Thank you very much for your answer, but my question was about storage of already isolated RNA and already generated cDNA from any kind of sourse material(I particularly work with archive histological materials) - I was surprised to hear today that cDNA and RNA can survive a few days in fridge.
Anyway, it was very educational to read your posts.

-Nephrit-

There is a lot of data that suggests freeze thaw, and especially the conditions under which you perform them, can be detrimental to certain proteins. However DNA tends to be fairly robust to freeze thaw. So what may be happening is that by freezing and thawing is destroying loose proteins and proteases and effectively purifying your DNA solution.

The question is while this gives "better" PCR results, is it actually a best practice. There are surprisingly many publications on freeze thaw in general. Ultimately the best answer to all of your questions about DNA, RNA, and cDNA storage is to do a thaw study and confirm what works best in your process.

I do PCR as well. We were getting concentration shifts in bulk oligos. Turns out inconsistent thawing was causing heterogeneity within tubes. When we would aliquot from the tube, the concentration of the tube would then drift. Furthermore, surface tension in the narrow Matrix tubes we stored them in, made it so that even vortexing was not a sufficient remedy. We performed similar studies, found out some things we didn't anticipate, then developed optimized thaw procedures based on that data. It has yielded better process control data (I'm so pumped about it, I'm raising this point in the many threads on the topic).

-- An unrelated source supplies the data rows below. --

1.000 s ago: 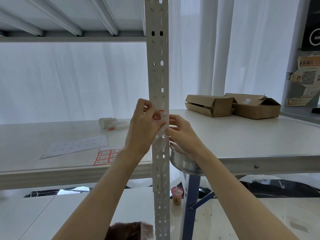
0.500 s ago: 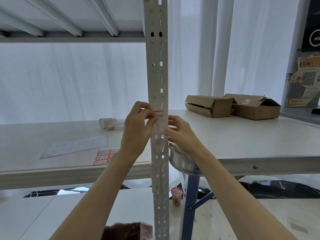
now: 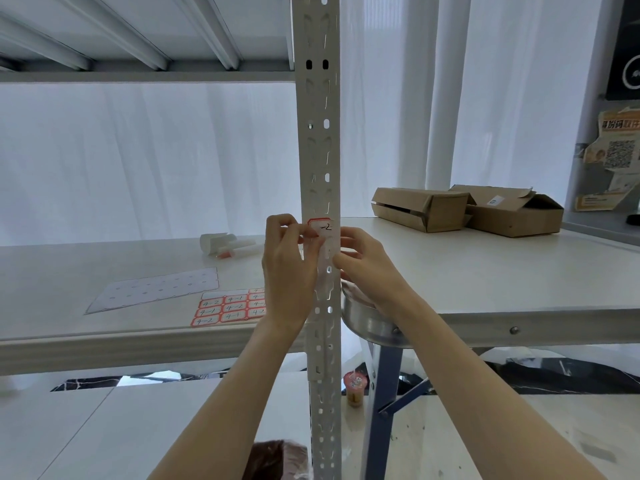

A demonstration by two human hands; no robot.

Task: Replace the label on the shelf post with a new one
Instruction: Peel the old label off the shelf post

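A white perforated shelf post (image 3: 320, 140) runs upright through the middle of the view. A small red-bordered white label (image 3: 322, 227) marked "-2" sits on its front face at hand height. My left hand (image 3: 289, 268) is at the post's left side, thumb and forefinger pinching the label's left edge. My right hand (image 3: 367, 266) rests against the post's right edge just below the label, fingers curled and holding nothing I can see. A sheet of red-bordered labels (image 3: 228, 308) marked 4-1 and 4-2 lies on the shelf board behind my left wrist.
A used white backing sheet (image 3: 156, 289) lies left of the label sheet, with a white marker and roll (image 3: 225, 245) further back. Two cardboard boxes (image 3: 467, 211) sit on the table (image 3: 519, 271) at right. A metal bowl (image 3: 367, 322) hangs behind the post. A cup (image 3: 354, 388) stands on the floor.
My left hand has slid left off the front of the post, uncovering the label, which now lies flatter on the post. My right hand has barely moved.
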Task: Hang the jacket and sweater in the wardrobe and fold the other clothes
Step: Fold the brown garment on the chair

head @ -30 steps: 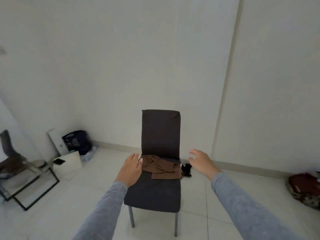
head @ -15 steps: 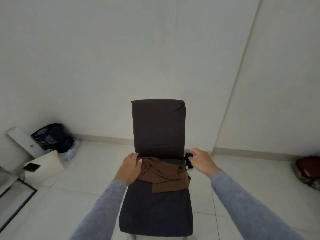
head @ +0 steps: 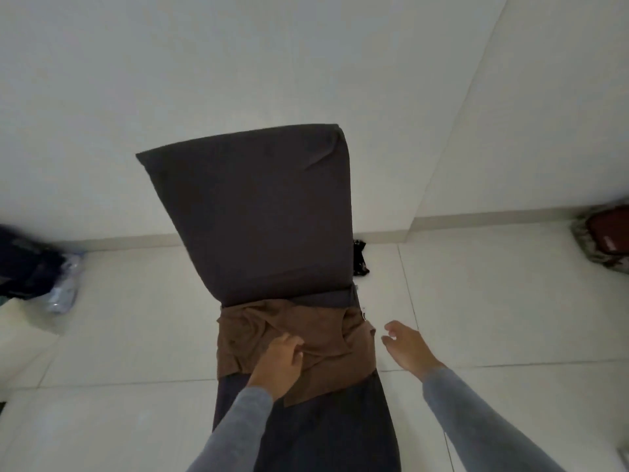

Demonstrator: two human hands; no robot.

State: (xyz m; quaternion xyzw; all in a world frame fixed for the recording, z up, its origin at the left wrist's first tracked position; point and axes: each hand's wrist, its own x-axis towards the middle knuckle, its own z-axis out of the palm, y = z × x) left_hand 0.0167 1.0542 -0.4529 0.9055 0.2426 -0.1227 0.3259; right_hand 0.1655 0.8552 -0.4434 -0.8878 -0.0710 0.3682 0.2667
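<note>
A crumpled brown garment [head: 306, 335] lies on the seat of a dark grey chair [head: 258, 212], against the backrest. My left hand [head: 277, 364] rests on the garment's middle with its fingers curled into the cloth, pinching a fold. My right hand [head: 406, 347] hovers just off the chair's right edge, beside the garment, fingers spread and holding nothing. Both sleeves are grey.
A small black item [head: 359, 258] lies on the white tiled floor behind the chair. A dark bag and a plastic bag [head: 41, 270] sit at the far left by the wall. A dark red bag [head: 606, 236] lies at the far right.
I have come much closer to the chair. My left hand moved from the garment's left edge onto its middle and pinched the cloth. My right hand came down beside the garment's right edge.
</note>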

FYI, we thaw almost everything on Box Scientific thaw stations now. They use ambient air convection to speed up thaw times at room temperature. This way we don't risk heat damage of cDNA and RNA. Also, its a fixed platform like a heat block, so once we found an optimum thaw time we proceduralized it, hence our better reproducibility.

Hope that helps.

-Dutch-

Nephrit on Fri May 13 12:34:53 2011 said:


Thank you very much for your answer, but my question was about storage of already isolated RNA and already generated cDNA from any kind of sourse material(I particularly work with archive histological materials) - I was surprised to hear today that cDNA and RNA can survive a few days in fridge.
Anyway, it was very educational to read your posts.


Once I forgot cDNA on ice and that ice melted and samples were floating in the water next morning. We re-run the real-time PCR and samples give consistent results, just the Ct was one cycle higher.

Also once we had mix prepared for run and our cycler broke down, it took a week until they fixed it, and the samples were waiting in the fridge all the time and went fine.